Each line below with the string "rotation" should be copied.

Source material —
[Start of Attachment]
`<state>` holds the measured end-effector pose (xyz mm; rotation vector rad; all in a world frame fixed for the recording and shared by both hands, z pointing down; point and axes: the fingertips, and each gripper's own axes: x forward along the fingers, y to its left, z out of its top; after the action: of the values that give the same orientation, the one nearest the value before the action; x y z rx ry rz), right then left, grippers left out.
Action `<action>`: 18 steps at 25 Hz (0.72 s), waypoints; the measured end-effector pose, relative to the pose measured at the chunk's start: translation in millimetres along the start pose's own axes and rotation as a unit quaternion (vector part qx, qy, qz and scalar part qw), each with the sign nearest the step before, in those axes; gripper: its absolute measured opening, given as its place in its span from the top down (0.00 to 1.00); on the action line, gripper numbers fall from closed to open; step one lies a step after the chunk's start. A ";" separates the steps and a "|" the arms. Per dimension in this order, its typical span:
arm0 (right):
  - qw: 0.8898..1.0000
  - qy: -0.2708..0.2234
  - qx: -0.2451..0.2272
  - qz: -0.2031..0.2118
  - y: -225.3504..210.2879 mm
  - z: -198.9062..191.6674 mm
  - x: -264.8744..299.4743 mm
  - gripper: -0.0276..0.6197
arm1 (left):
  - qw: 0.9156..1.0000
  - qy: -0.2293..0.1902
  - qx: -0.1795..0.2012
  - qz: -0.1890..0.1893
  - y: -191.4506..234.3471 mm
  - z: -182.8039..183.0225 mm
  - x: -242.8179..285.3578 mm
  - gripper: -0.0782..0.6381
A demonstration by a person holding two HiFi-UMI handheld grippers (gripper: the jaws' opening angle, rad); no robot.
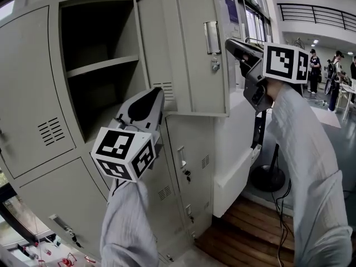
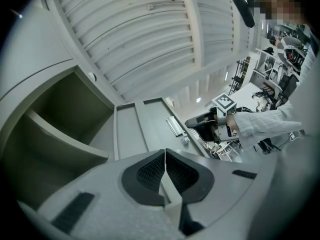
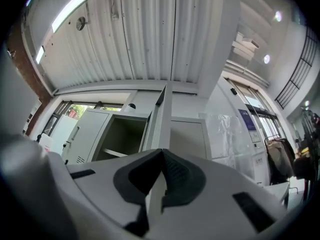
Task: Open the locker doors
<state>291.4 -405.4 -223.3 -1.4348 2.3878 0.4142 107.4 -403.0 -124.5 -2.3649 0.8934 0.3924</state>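
A bank of grey lockers fills the head view. The upper middle compartment stands open, with a shelf inside. Its door is swung out to the right and carries a handle and a keyed lock. My left gripper is shut and empty, in front of the open compartment, just below the door's lower corner. My right gripper is also shut, with its tip beside the door's free edge near the handle. I cannot tell whether it touches. The right gripper view shows the door edge rising above the closed jaws.
The upper left locker and the lower lockers are closed, with keys in the lower locks. A white panel stands right of the lockers. A black round stand base rests on the wooden floor. People stand far back right.
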 end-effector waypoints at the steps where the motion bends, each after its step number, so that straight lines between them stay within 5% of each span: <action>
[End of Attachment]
Solution —
`<state>` holds the measured end-effector pose (xyz mm; rotation vector rad; all in a world frame fixed for the recording and shared by both hands, z pointing down; point and axes: the fingertips, and each gripper's own axes: x forward along the fingers, y to its left, z out of its top; after the action: of the values that give the same orientation, the one nearest the value before the action; x y z rx ry rz), right then left, grippers left out.
Action `<action>`: 18 steps at 25 Hz (0.72 s), waypoints; the measured end-effector pose, relative to the pose measured at the chunk's start: translation in millimetres along the start pose's own axes and rotation as a unit quaternion (vector part qx, qy, qz and scalar part qw), each with the sign nearest the step before, in those axes; gripper: its absolute measured opening, given as its place in its span from the top down (0.00 to 1.00); on the action line, gripper numbers fall from closed to open; step one lies a step after the chunk's start. A ";" separates the steps and a "|" the arms. Per dimension in this order, its typical span:

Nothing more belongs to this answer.